» **Data extract**:
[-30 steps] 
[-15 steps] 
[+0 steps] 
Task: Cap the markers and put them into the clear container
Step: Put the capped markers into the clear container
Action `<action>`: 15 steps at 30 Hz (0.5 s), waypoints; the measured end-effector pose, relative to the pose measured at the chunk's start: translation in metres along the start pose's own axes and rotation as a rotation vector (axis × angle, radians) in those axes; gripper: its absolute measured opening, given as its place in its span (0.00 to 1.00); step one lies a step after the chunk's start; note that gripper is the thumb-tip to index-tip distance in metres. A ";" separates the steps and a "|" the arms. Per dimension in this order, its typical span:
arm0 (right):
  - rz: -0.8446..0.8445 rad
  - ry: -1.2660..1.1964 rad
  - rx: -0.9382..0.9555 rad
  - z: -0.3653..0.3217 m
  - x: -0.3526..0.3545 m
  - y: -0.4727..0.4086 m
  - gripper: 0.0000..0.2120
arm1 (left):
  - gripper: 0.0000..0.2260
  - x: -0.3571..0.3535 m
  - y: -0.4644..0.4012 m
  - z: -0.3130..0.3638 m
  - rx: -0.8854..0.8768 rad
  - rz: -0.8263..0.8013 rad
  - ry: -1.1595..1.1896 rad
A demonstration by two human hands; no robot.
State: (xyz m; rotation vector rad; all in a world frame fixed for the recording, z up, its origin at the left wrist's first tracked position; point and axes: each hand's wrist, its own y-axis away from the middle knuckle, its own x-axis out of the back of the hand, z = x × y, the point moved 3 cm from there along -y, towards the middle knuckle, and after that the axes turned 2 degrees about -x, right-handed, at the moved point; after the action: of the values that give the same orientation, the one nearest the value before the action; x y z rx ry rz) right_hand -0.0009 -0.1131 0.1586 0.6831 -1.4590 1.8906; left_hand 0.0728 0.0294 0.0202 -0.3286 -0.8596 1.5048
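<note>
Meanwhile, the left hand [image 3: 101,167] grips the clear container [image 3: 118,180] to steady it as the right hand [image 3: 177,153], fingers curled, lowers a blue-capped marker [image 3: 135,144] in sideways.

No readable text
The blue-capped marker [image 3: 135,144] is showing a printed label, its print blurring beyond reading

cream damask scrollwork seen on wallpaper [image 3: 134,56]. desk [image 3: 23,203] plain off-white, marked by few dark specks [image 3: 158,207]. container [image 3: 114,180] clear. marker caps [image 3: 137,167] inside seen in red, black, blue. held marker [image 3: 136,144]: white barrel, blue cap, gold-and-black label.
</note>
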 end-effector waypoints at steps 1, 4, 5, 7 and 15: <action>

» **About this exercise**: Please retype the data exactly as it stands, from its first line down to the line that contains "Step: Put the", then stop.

» **Solved exercise**:
[-30 steps] 
[-15 steps] 
[+0 steps] 
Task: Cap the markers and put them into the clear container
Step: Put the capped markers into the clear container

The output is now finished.